AncientPages.com - The 1st century AD inscription printed on an ancient clay vessel in an ancient Thracian burial mound near the town of Tatarevo in Southern Bulgaria is a verse from the poem “Prayer to the Muses” by Ancient Greek poet and statesman Solon.
The inscription was found in August 2015 by the archaeologists excavating the so called Great Ancient Thracian Mound, repeatedly targeted by treasure hunters in Tatarevo, Bulgaria.
The vessel with the “printed” inscription in Greek is a balsamarium (an ancient vessel for holding balsam), reports Archaeology in Bulgaria.

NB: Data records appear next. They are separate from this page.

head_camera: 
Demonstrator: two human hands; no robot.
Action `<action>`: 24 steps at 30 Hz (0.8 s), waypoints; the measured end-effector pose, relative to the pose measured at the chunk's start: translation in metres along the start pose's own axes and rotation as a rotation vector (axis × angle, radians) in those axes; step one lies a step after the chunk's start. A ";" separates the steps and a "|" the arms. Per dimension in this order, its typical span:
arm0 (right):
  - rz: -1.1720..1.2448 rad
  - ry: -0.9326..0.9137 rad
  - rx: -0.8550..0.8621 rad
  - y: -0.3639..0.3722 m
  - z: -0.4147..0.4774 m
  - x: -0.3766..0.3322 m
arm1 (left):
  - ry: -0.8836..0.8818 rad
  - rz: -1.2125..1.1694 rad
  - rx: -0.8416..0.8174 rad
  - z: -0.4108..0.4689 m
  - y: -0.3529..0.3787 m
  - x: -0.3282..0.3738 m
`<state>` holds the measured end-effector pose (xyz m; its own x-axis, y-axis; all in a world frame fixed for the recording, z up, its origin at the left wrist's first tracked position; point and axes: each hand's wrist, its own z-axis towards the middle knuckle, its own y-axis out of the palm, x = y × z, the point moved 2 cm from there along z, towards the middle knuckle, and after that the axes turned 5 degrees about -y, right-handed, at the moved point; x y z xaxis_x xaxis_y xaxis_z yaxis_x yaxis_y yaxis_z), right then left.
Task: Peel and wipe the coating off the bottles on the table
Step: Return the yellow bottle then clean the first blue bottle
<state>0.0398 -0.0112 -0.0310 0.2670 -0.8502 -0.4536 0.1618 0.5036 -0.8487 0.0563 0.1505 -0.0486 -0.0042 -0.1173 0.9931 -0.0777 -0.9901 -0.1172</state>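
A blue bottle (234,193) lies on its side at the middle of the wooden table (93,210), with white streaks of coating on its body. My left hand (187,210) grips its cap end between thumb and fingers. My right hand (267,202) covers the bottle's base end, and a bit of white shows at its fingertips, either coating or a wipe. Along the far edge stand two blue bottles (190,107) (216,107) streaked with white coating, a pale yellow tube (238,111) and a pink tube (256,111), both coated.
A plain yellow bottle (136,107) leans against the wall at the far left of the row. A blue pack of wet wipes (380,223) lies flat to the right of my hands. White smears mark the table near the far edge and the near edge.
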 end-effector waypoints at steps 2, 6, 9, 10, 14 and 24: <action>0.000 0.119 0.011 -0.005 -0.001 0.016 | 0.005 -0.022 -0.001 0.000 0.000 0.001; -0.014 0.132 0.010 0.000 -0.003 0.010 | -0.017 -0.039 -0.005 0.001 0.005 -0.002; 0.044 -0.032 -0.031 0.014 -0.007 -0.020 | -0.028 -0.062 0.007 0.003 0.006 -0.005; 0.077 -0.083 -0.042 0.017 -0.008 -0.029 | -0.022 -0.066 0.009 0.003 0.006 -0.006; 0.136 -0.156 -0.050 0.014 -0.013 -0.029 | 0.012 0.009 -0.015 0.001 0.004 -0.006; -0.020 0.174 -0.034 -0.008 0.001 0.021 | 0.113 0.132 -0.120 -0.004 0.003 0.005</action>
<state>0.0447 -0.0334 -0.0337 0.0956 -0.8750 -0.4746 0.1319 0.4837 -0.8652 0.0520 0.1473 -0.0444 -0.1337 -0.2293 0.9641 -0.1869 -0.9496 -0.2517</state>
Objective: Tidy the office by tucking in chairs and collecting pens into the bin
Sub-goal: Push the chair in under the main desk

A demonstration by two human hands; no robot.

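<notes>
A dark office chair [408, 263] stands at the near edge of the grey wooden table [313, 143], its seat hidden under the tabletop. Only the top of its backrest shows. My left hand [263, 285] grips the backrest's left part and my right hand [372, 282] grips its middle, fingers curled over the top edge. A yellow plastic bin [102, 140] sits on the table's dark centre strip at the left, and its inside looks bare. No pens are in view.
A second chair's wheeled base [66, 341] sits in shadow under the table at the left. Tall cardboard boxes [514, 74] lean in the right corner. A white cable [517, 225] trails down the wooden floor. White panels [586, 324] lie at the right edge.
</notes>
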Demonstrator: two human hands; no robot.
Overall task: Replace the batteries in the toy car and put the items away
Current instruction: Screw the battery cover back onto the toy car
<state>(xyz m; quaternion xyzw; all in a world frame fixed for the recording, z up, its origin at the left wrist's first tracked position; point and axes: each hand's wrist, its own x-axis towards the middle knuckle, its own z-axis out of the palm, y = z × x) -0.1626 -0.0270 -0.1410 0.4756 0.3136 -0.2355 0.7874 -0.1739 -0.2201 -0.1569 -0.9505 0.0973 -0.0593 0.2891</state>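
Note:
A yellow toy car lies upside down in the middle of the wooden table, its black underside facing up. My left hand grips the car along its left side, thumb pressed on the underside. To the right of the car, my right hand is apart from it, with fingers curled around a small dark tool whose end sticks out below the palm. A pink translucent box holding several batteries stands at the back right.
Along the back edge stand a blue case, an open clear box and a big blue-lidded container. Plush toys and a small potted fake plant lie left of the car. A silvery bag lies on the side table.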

Usually, this kind of ancient inscriptions on vessels are engraved this particular inscription appears to have been printed, with straight lines of letters, the Bulgarian archaeologists have figured out that the “printing” on the balsamarium was most likely accidental, and appeared after the vessel was wrapped in a parchment on which the actual text was written.
The ancient Greek text on the balsamarium from the Great Ancient Thracian Mound in Bulgaria’s Tatarevo has now been deciphered, according to archaeologist Kostadin Kisyov.

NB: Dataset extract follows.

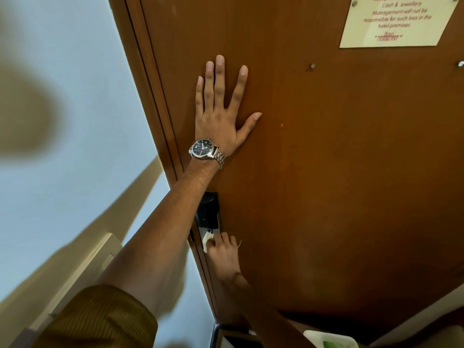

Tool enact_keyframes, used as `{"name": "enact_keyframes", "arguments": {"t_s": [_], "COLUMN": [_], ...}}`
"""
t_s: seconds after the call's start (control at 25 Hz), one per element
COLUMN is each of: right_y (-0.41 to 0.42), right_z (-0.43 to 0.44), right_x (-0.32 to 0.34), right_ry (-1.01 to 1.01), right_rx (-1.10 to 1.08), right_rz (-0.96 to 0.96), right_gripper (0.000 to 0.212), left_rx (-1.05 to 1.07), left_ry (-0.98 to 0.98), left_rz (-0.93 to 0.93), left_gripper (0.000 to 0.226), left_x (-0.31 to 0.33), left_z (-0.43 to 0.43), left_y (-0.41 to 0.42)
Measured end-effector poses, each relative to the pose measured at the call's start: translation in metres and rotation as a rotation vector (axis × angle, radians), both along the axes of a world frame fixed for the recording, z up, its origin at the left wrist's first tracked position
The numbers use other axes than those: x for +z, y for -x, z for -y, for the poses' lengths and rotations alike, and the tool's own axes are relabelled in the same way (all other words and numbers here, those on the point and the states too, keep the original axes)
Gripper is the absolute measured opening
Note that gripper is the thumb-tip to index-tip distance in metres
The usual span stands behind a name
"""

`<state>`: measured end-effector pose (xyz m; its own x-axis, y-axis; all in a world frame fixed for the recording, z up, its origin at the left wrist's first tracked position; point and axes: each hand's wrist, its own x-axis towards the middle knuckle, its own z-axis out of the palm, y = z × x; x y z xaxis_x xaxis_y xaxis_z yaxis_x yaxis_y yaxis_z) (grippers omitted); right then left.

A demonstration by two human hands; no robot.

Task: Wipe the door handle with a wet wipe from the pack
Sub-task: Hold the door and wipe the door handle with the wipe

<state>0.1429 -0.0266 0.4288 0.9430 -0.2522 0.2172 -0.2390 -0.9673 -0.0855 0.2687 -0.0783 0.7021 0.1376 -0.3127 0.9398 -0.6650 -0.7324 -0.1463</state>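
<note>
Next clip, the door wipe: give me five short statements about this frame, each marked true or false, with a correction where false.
1. The left hand lies flat on the door, fingers spread. True.
2. The right hand is empty. False: it holds a white wipe.
3. A watch sits on the left wrist. True.
4. The wipe is pressed near the top of the door. False: it is at the lock plate, below the left hand.
5. A notice is mounted on the door. True.

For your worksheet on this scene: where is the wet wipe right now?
In the head view, low and centre: the wet wipe is bunched in the right hand, just below the black lock plate near the door's left edge.
</note>
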Motion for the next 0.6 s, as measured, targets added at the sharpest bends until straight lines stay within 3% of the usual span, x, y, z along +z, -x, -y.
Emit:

It appears to be part of a quote from the poem “Prayer to the Muses” by the glorious Athenian politician and poet Solon (ca. 638 – ca. 558 BC), who, among other things, is credited with laying the foundations of the democracy of Ancient Athens.
“[Grant me from the blessed gods prosperity, and] from all mankind the possession ever of good repute; [and that I may thus be a delight to my friends, and an affliction to my foes, by the first revered], by the others beheld with dread.”

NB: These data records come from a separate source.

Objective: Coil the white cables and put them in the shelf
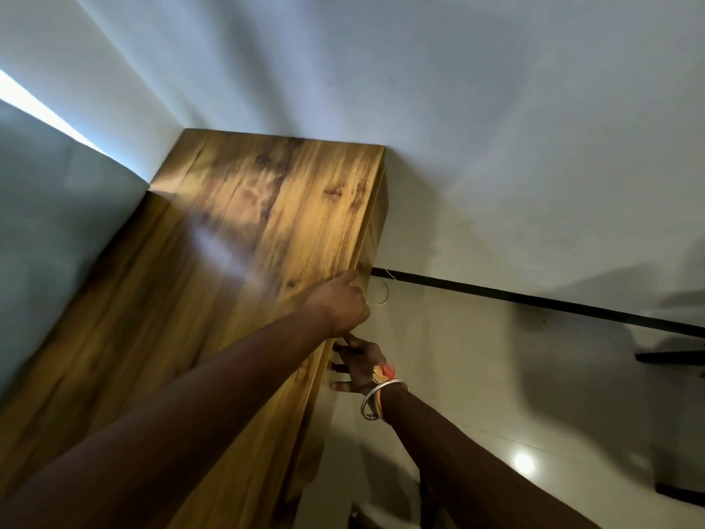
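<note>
Head view, tilted upward along a tall wooden cabinet (244, 238) whose grained door fills the left and middle and reaches the white ceiling (457, 89). Left of the cabinet is a grey wall with a bright strip of light (49, 112).

The left hand (339, 303) is raised against the cabinet's right edge, index finger pointing up along that edge, the other fingers curled in. A thin loop of white cable (381, 295) hangs just right of this hand, beside the cabinet's edge; the curled fingers seem to pinch its lower end, though motion blur makes that uncertain.

Lower on the same edge, the right hand (356, 366) has its fingers spread and hooked around the edge of the cabinet door, with no cable visible in it. Its wrist carries a silver bangle (381, 399) and orange thread.

Right of the cabinet, a dark horizontal rail (534, 299) runs along the pale wall.
</note>
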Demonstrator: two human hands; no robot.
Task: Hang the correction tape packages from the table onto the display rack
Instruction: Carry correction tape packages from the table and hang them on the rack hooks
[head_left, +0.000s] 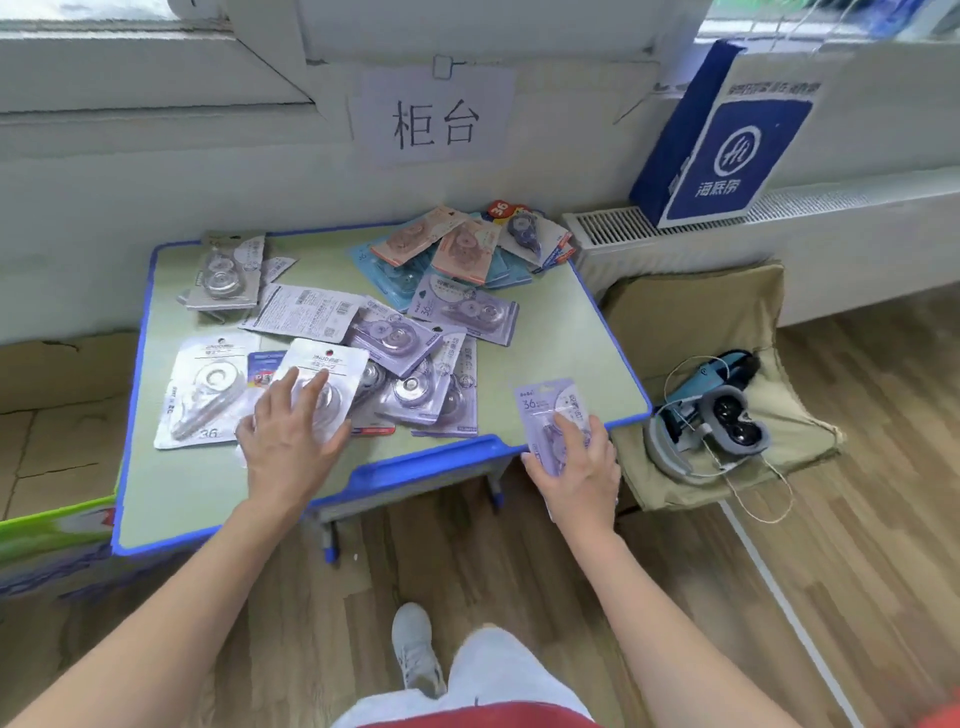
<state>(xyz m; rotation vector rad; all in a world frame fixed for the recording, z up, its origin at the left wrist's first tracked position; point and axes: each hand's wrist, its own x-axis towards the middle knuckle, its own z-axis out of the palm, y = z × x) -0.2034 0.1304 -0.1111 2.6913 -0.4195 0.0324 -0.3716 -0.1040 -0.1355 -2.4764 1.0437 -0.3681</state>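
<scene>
1. The left hand lay flat over the white package and hid its lower half.
2. The right hand gripped the purple package and covered its lower part.
3. In the pile of packages, the lower ones were mostly hidden under the upper ones.
4. The small print on the cards was too blurred to read.
5. The cardboard box was cut off by the left edge.
6. The window along the top edge was smeared and cut off.

Bare green room is left along the near left edge of the surface and down its right side. The middle is buried under overlapping correction tape packages, and a second heap is piled at the far right corner. The back is blocked by the wall, the left by a cardboard box, the right by a cushioned seat.
</scene>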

The English translation of Solon’s “Prayers to the Muses” comes from here: http://thriceholy.net/Texts/Solon.html
“This is a unique find because it is the first time a parchment with the text of a literary work has ever been found in Bulgaria – and in a “negative” in which the letters are backwards,” says lead archaeologist Kostadin Kostadinov.
He concludes that the man who was buried in the fourth and deepest ancient Thracian tomb in the Great Mound in Tatarevo, and in whose grave the archaeological team found the balsamarium with the printed inscription, was likely a spiritual figure.
“Apparently, the buried [man] was not a warrior because there were no armaments or expensive decorations, which shows he was a spiritual figure. In the Antiquity, people like him were the most erudite,” explains the archaeologist.
Kisyov reminds that his team rescued in the last minute the Great Ancient Thracian Mound near Tatarevo from treasure hunters who had started to make tunnels into the mound in search for the Thracian tombs beneath.